Can't figure out how to convince gcc/clang that my pointers don't intersect; for what I see, it looks like restrict
is only honored if specified in function arguments and ignored otherwise. Here is my code:
#if defined(_MSC_VER) || defined(__cplusplus)
#define restrict __restrict
#endif
struct s {
int sz;
int *a;
int *b;
};
struct s_r {
int sz;
int *restrict a;
int *restrict b;
};
void foo_dumb_struct(struct s *s, int c) {
int sz = s->sz;
for(int i = 0; i != sz; ++i) {
s->a[i] = s->b[0] + c;
}
}
void foo_restricted_arrays(int sz,
int *restrict a, int *restrict b,
int c) {
for(int i = 0; i != sz; ++i) {
a[i] = b[0] + c;
}
}
void foo_restricted_struct(struct s_r *s, int c) {
int sz = s->sz;
for(int i = 0; i != sz; ++i) {
s->a[i] = s->b[0] + c;
}
}
void foo_restricted_subcall(struct s *s, int c) {
foo_restricted_arrays(s->sz, s->a, s->b, c);
}
void foo_restricted_cast(struct s *s, int c) {
int sz = s->sz;
int *restrict a = s->a;
int *restrict b = s->b;
for(int i = 0; i != sz; ++i) {
a[i] = b[0] + c;
}
}
Icc is fine with this code, but gcc/clang generates re-read of b[0]

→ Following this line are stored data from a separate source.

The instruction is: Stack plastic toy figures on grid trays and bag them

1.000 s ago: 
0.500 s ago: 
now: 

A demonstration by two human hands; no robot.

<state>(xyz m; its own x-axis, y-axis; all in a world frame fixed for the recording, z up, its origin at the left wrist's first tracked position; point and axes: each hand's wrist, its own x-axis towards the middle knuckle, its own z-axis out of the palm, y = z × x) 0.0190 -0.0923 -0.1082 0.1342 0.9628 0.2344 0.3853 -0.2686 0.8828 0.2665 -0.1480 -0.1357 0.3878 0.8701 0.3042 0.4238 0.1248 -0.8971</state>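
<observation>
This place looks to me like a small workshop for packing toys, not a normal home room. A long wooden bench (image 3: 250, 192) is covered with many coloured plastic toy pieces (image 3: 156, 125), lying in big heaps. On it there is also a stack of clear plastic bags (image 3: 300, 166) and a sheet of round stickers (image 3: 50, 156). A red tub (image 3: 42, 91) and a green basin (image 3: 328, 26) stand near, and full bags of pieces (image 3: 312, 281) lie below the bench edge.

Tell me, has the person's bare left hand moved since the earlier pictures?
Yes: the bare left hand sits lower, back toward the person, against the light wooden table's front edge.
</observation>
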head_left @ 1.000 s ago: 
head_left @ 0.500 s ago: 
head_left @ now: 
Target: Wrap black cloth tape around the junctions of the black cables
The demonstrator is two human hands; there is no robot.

on each iteration for foo_restricted_struct
and foo_restricted_cast
, for all architectures I could test with godbolt. Any time it is used in function arguments (including nested functions or C++ lambdas) it is fine and extra load is removed. https://cellperformance.beyond3d.com/articles/2006/05/demystifying-the-restrict-keyword.html suggests that it actually worked as I want it to, but I'm not sure their gcc wasn't customized for cell specifically.
Is my usage of restrict wrong, or gcc/clang only implements restrict for function arguments and nothing else?